What is required
Every line in the data below from the one containing "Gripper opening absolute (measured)" down to the one containing "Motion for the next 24", both included, must be retyped exactly; no other line is to appear.

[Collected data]

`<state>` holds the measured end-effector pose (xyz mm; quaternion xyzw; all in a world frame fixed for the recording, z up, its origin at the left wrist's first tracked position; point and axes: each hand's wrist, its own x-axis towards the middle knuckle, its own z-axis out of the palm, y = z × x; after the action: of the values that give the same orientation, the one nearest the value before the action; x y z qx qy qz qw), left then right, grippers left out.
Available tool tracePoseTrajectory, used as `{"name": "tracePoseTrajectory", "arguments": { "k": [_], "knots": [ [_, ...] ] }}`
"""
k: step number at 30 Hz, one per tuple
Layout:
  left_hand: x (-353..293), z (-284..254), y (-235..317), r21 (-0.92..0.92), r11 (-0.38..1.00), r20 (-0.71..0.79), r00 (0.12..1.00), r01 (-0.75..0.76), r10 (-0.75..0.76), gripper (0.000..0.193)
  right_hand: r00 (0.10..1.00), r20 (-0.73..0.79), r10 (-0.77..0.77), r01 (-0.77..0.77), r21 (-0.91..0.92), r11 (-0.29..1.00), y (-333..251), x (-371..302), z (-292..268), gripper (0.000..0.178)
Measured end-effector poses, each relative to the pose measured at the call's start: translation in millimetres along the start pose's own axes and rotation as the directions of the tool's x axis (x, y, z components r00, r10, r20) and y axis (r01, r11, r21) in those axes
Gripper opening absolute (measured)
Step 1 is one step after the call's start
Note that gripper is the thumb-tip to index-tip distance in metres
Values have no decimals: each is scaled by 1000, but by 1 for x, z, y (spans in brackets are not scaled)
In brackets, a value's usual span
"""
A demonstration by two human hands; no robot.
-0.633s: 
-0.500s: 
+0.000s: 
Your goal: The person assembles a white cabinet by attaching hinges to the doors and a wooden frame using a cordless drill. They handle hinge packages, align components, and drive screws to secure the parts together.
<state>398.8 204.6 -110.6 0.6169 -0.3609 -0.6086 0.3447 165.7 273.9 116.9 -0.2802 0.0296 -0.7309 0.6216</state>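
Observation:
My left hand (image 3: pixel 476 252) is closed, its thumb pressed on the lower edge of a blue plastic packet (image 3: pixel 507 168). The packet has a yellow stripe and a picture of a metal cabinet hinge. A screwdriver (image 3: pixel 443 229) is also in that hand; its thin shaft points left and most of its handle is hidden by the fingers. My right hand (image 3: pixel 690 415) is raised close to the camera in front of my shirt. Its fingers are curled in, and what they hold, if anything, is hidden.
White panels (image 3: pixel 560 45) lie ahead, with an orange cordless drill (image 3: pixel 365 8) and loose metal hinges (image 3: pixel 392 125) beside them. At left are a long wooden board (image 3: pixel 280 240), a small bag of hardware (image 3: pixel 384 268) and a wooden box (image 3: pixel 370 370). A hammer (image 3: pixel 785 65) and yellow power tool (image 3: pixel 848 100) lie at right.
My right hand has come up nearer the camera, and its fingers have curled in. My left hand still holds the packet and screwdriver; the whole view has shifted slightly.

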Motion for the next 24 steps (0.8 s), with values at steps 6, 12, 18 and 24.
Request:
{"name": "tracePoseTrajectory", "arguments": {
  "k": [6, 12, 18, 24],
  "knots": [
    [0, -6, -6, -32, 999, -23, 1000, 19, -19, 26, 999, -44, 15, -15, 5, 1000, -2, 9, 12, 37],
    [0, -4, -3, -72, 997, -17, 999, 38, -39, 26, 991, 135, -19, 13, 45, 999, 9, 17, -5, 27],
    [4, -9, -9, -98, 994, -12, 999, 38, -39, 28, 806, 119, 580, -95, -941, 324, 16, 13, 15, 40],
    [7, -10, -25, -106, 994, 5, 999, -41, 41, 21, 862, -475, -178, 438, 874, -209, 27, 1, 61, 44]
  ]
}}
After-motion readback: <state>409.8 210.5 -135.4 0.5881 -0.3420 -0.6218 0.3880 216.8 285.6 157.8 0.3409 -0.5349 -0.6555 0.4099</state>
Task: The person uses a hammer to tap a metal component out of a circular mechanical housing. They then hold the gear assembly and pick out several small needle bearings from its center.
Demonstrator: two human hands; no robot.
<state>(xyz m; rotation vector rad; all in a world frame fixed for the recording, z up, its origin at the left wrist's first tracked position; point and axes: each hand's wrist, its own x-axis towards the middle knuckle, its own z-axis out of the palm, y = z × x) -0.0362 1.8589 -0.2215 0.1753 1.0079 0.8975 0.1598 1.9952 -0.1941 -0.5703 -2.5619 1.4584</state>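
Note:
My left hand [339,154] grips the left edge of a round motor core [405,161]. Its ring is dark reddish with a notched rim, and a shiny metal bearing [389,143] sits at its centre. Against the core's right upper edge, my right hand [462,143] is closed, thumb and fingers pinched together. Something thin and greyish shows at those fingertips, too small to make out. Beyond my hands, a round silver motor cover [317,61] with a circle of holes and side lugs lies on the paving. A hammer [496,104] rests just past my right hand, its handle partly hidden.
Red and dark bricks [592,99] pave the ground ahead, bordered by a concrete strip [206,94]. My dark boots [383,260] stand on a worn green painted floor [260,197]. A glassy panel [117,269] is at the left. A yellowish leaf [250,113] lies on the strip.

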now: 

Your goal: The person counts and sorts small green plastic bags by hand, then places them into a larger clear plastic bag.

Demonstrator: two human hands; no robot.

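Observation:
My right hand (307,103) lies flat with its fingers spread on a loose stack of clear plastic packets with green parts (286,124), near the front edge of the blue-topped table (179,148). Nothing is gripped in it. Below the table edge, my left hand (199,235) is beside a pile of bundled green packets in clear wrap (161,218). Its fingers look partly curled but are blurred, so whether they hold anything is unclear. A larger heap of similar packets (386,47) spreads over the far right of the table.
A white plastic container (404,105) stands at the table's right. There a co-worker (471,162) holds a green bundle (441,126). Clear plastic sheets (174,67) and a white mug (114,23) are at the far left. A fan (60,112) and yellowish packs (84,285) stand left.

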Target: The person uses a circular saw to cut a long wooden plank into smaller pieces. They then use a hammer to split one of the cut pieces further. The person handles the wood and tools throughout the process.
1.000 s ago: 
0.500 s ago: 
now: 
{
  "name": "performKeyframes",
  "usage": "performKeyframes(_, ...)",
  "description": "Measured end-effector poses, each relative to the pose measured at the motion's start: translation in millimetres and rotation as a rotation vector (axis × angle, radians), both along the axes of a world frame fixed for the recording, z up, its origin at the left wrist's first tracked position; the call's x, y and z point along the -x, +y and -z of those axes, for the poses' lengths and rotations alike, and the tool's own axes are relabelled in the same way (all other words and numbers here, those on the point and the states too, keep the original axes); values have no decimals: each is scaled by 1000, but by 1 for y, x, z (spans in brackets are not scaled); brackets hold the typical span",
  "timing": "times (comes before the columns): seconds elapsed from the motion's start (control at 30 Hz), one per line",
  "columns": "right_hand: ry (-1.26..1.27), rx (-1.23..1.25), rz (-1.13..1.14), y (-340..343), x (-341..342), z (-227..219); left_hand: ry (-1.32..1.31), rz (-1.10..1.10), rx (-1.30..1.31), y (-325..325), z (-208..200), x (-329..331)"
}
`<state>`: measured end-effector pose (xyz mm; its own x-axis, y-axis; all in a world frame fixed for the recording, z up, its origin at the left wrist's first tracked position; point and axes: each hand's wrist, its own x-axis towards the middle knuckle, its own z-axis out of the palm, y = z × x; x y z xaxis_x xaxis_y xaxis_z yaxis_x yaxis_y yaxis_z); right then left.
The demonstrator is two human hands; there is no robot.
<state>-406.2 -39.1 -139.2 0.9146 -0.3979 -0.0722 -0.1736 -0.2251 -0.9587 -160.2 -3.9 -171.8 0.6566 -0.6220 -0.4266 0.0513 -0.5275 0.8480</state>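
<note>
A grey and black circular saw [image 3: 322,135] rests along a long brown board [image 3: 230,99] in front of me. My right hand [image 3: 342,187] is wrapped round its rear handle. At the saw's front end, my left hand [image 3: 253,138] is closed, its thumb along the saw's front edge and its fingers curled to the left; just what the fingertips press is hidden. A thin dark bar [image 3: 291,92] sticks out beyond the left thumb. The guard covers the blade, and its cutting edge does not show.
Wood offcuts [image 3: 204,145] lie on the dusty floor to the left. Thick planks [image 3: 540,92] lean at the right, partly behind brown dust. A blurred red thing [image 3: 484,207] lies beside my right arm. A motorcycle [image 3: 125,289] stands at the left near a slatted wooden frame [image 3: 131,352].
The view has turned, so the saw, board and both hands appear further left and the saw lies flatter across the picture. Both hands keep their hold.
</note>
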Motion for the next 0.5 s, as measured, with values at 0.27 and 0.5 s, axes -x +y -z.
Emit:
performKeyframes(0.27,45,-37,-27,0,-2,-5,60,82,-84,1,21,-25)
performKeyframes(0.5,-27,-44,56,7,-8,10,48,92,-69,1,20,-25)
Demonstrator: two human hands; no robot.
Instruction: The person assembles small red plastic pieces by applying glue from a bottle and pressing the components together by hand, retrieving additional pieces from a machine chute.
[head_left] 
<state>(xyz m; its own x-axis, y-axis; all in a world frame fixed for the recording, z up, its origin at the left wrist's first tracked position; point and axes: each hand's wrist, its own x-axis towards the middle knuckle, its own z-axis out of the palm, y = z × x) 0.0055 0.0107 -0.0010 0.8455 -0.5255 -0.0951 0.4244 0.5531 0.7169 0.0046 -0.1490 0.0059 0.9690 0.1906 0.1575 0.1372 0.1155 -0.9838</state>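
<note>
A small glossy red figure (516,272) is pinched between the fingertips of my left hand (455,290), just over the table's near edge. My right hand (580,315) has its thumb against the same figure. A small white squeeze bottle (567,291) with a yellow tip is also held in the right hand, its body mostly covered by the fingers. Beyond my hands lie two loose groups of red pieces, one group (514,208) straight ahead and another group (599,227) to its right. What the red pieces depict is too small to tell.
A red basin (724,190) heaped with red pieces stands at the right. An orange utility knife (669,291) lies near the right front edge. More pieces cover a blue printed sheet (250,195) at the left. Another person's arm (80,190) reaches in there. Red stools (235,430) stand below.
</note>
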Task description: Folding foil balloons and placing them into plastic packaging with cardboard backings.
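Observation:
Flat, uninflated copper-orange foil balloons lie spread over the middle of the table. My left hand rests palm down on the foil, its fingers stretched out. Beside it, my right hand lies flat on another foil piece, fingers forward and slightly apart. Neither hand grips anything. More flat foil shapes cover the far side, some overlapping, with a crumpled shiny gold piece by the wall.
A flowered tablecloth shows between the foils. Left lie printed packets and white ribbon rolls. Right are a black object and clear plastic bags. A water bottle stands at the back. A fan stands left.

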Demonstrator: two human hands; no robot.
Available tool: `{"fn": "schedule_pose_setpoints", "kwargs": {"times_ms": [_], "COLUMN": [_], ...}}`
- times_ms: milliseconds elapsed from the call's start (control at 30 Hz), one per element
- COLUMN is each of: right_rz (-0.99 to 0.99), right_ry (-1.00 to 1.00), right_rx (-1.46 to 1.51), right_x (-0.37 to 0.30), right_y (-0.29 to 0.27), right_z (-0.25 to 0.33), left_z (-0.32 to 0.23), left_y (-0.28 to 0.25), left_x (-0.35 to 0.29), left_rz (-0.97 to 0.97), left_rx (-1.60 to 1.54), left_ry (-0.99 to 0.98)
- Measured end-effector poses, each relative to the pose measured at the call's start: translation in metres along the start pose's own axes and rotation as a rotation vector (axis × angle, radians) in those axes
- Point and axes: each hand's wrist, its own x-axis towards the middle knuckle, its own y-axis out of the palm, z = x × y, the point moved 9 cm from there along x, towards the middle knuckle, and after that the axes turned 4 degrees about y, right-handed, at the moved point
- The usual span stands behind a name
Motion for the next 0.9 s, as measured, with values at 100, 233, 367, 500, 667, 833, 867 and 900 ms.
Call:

Written response
Gripper opening absolute (measured)
Step 1 is one step after the call's start
Note that gripper is the thumb-tip to index-tip distance in metres
Values have no decimals: each is scaled by 1000, but by 1 for x, z, y (spans in brackets are not scaled)
In brackets, a value's usual span
"""
A demonstration by two human hands; no robot.
-0.633s: 
-0.500s: 
+0.000s: 
Your goal: The person assembles a white cabinet by attaching hinges to the doors and a wooden frame using a cordless drill. They handle hinge packages, align components, and drive screws to secure the parts together.
<state>398.8 204.6 -110.6 0.6169 -0.3609 -0.6086 0.3447 165.7 273.9 116.9 -0.2802 0.0296 -0.7309 0.6216</state>
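Observation:
My left hand (image 3: pixel 476 252) is closed, its thumb pressed on the lower edge of a blue plastic packet (image 3: pixel 507 168). The packet has a yellow stripe and a picture of a metal cabinet hinge. A screwdriver (image 3: pixel 443 229) is also in that hand; its thin shaft points left and most of its handle is hidden by the fingers. My right hand (image 3: pixel 690 415) is raised close to the camera in front of my shirt. Its fingers are curled in, and what they hold, if anything, is hidden.
White panels (image 3: pixel 560 45) lie ahead, with an orange cordless drill (image 3: pixel 365 8) and loose metal hinges (image 3: pixel 392 125) beside them. At left are a long wooden board (image 3: pixel 280 240), a small bag of hardware (image 3: pixel 384 268) and a wooden box (image 3: pixel 370 370). A hammer (image 3: pixel 785 65) and yellow power tool (image 3: pixel 848 100) lie at right.
My right hand has come up nearer the camera, and its fingers have curled in. My left hand still holds the packet and screwdriver; the whole view has shifted slightly.
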
Motion for the next 24 steps (0.8 s), with values at steps 6, 12, 18 and 24.

No more output is expected here.